**What you are asked to do**
From the data that follows, set down exactly the lines from the one with "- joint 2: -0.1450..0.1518" through the one with "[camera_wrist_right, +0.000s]", counting both. Pictures stay out.

**Source material**
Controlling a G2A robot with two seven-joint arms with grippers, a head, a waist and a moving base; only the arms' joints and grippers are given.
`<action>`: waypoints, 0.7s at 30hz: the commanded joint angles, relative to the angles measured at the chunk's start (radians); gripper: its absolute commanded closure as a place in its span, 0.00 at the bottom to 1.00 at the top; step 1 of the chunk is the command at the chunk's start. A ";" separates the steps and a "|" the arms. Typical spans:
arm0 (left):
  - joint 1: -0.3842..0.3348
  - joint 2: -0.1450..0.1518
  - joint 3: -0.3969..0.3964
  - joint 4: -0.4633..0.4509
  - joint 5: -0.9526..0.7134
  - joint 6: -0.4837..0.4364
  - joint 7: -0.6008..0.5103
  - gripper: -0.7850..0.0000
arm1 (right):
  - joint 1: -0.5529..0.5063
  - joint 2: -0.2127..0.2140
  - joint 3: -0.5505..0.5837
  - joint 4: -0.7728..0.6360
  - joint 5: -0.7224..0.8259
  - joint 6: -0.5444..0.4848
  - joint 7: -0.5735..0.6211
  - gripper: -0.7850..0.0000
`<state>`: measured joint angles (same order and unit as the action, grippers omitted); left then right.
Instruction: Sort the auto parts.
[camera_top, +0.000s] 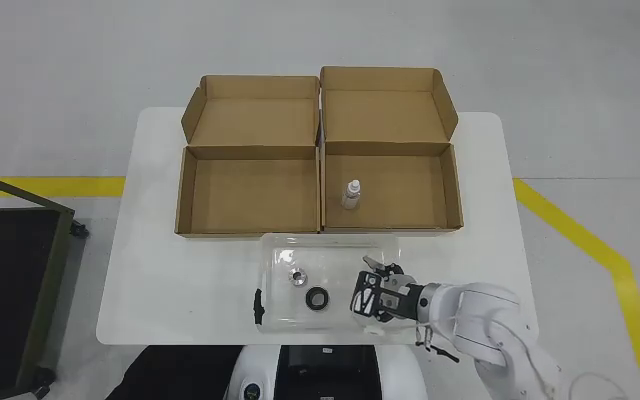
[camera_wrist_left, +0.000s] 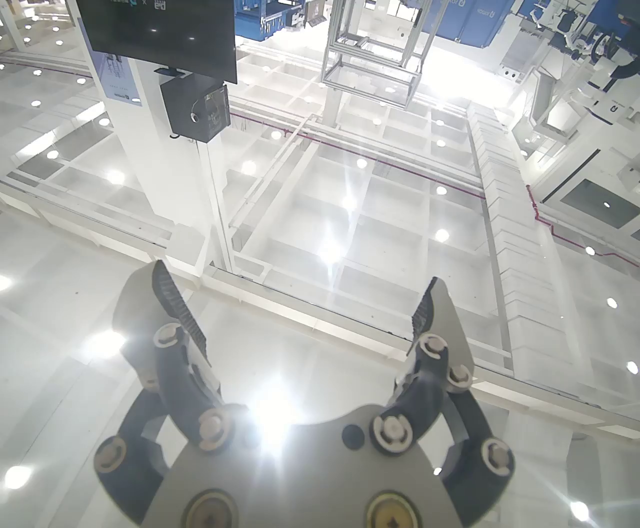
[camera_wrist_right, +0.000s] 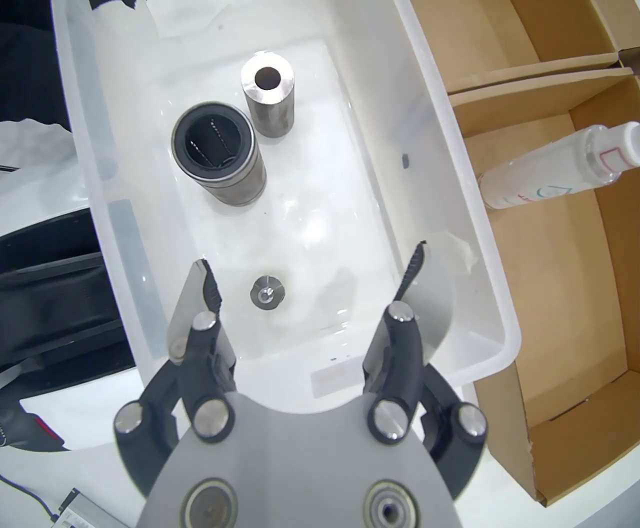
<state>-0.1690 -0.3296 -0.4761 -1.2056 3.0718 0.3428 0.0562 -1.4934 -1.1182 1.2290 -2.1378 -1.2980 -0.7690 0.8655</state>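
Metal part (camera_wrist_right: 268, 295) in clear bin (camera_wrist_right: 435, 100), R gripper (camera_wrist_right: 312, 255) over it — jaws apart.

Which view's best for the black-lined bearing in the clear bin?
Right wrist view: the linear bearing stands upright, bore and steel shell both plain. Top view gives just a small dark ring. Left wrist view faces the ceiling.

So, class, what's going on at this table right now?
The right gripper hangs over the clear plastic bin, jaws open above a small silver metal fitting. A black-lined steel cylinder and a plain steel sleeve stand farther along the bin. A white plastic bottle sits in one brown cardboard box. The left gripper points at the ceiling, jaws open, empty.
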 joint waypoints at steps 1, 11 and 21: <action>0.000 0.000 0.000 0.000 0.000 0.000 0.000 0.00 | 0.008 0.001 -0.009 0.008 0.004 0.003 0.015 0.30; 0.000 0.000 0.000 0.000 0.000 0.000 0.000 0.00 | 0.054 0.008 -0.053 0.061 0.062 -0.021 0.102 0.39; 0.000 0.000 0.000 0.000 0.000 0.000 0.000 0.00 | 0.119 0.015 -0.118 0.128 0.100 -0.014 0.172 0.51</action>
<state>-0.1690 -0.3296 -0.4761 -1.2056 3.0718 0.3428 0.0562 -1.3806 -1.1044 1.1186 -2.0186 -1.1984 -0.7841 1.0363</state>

**Exercise result**
  - joint 2: -0.1450..0.1518
  - joint 3: -0.3969..0.3964
  - joint 4: -0.4633..0.4509
  - joint 5: -0.9526..0.7134
  - joint 6: -0.4837..0.4364
  - joint 7: -0.6008..0.5103
  - gripper: -0.7850..0.0000
arm1 (right):
  - joint 1: -0.5529..0.5063
  - joint 2: -0.2127..0.2140
  - joint 3: -0.5505..0.5837
  - joint 4: -0.7728..0.6360
  - joint 5: -0.7224..0.8259
  - joint 6: -0.5444..0.4848
  - joint 7: -0.5735..0.6211
  - gripper: -0.7850..0.0000
`<state>`: measured joint angles (same order and unit as the action, grippers omitted); left then right.
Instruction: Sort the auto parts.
[camera_top, +0.000s] 
[camera_wrist_left, +0.000s] 
[camera_wrist_right, +0.000s] 

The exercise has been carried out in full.